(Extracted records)
========================

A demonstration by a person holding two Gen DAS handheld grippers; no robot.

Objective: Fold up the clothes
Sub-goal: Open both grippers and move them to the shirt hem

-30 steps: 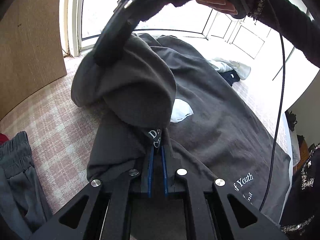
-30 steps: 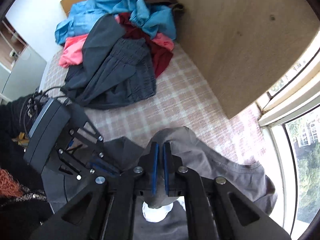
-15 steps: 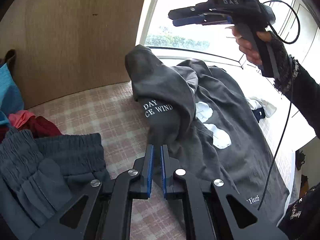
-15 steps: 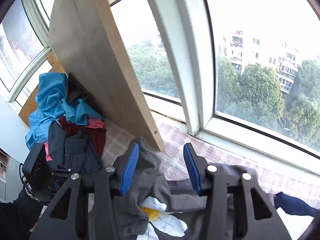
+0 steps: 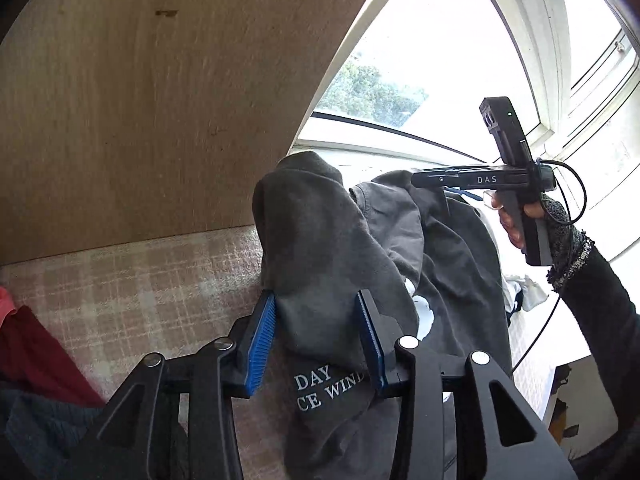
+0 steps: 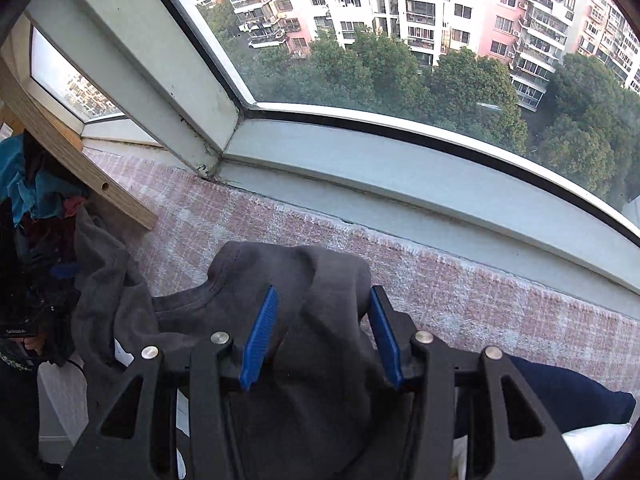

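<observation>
Left gripper (image 5: 318,334): jaws opening, folded sleeve (image 5: 316,240) of the dark grey T-shirt (image 5: 460,264) lies between the blue pads but they stand clear of the cloth on both sides, so not gripping. Right gripper (image 6: 326,334): jaws apart and closing slightly, a fold of the shirt's shoulder area (image 6: 288,276) sits between them, pads not pressing that I can see. The T-shirt lies on the pink plaid bed cover (image 5: 152,280), its long axis running from the near right toward the far window sill (image 6: 400,168); the sleeve is folded in over the body and carries white print "DAY / CE WIND". A white graphic (image 5: 424,316) peeks out right of the sleeve. Fabric looks soft, rumpled, not yet flat. In the left wrist view the right gripper sits farther off, at the shirt's far end near the collar, held by a hand (image 5: 516,216) in a dark sleeve; the left gripper is nearest the folded sleeve. Judgement: sleeve fold done, next grab likely comes at the shirt's far shoulder or its hem. Pile of unfolded clothes (image 5: 36,360) lies near left, against a wooden board (image 5: 140,100).
</observation>
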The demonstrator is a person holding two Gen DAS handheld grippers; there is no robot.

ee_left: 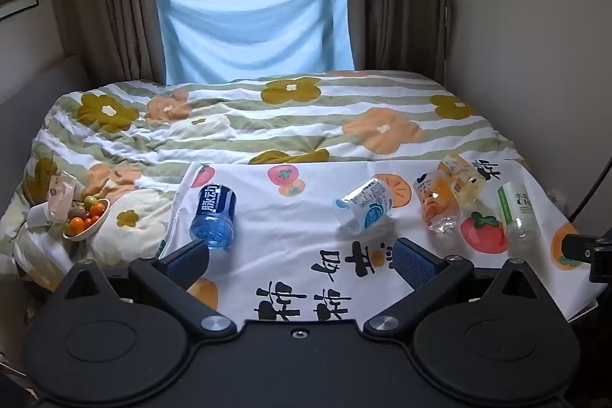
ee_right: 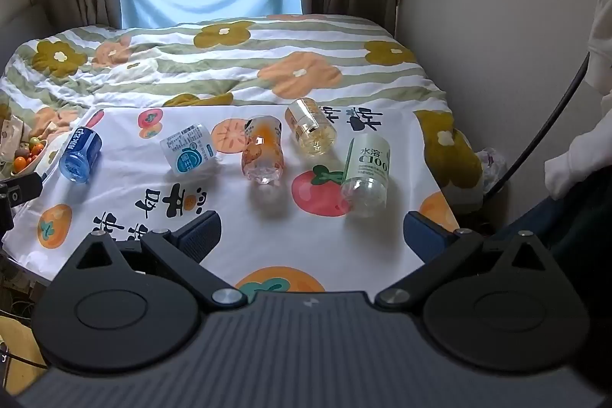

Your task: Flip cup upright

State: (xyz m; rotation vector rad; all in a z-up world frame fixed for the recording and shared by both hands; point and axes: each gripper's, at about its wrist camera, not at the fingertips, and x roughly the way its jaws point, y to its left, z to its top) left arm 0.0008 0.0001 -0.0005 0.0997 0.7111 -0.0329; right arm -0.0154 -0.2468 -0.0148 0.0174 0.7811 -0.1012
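Note:
Several cut-off bottle cups lie on their sides on a white fruit-print cloth (ee_left: 290,247) spread over the bed. From left to right they are a blue cup (ee_left: 212,217) (ee_right: 80,153), a white and light-blue cup (ee_left: 365,207) (ee_right: 189,148), an orange cup (ee_left: 438,205) (ee_right: 263,151), a golden cup (ee_left: 461,178) (ee_right: 310,127) and a green-labelled clear cup (ee_left: 516,213) (ee_right: 367,171). My left gripper (ee_left: 300,251) stands open near the cloth's front, its left finger close to the blue cup. My right gripper (ee_right: 311,224) is open and holds nothing, just short of the green-labelled cup.
A bowl of small fruit (ee_left: 86,218) (ee_right: 28,155) and snack bags (ee_left: 59,194) sit on the flowered quilt (ee_left: 267,117) at the left. A wall (ee_right: 478,25) borders the bed on the right. A person's white sleeve (ee_right: 573,159) and a black cable (ee_right: 535,140) are at far right.

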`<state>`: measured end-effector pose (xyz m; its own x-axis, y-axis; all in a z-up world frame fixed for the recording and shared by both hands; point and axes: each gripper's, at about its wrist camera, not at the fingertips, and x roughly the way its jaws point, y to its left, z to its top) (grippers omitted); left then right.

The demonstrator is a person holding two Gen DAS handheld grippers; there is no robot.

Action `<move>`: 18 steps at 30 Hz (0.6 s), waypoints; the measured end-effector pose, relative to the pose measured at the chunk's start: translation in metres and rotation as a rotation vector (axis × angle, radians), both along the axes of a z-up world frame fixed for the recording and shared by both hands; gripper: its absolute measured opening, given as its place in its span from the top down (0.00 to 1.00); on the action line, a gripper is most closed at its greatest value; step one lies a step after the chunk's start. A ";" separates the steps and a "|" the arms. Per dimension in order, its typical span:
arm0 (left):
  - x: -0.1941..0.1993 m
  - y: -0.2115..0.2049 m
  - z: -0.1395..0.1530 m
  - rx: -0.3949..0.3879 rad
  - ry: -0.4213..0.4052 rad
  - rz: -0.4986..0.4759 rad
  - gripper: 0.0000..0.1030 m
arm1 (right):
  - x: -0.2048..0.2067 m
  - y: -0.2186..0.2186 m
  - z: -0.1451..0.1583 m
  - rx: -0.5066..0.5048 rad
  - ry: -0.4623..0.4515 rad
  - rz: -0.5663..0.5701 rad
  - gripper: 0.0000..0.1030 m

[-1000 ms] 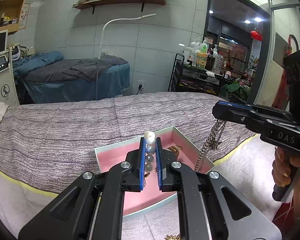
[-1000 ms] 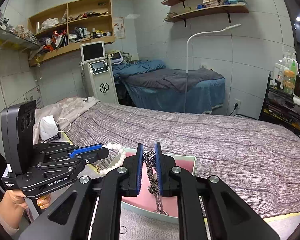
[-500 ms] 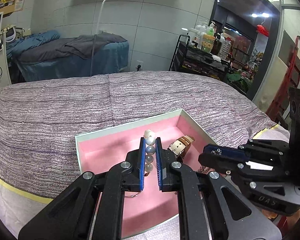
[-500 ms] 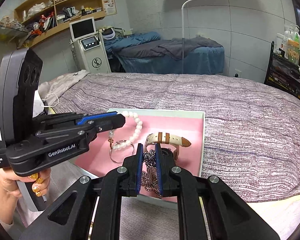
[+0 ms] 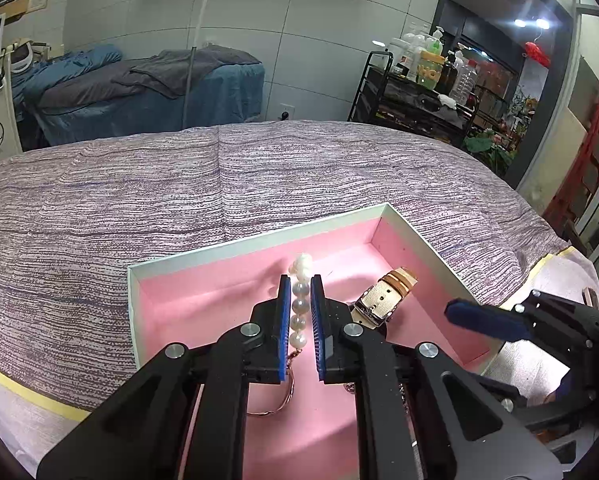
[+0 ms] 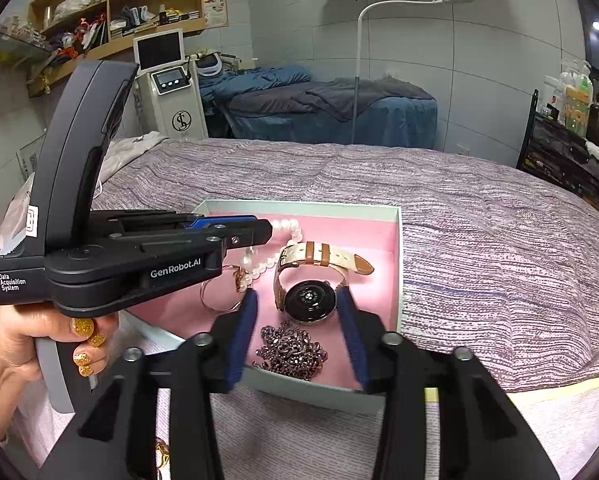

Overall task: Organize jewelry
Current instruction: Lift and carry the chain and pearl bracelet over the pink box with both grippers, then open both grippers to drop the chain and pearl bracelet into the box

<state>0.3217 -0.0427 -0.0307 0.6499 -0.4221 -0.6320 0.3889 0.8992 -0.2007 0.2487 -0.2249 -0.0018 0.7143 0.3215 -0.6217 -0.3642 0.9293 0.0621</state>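
A pink-lined box lies on the striped bedspread. My left gripper is shut on a pearl bracelet and holds it low over the box floor; in the right wrist view the pearls trail onto the pink lining. My right gripper is open over the box's near side. A dark metal chain lies piled in the box between its fingers. A watch with a beige and brown strap lies in the box. A thin ring bangle lies beside the pearls.
The purple striped bedspread covers the bed around the box. A gold item shows at the near edge under my right gripper. A treatment bed, a floor lamp and a black trolley stand behind.
My right gripper has opened and let the chain drop into the box. My left gripper has lowered the pearl bracelet into the box, still shut on it.
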 end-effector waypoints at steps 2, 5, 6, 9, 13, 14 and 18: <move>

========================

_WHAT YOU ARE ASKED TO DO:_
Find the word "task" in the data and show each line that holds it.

_OUTPUT FOR THIS EXERCISE:_
Your task: Flip cup upright
Overall task: Organize jewelry

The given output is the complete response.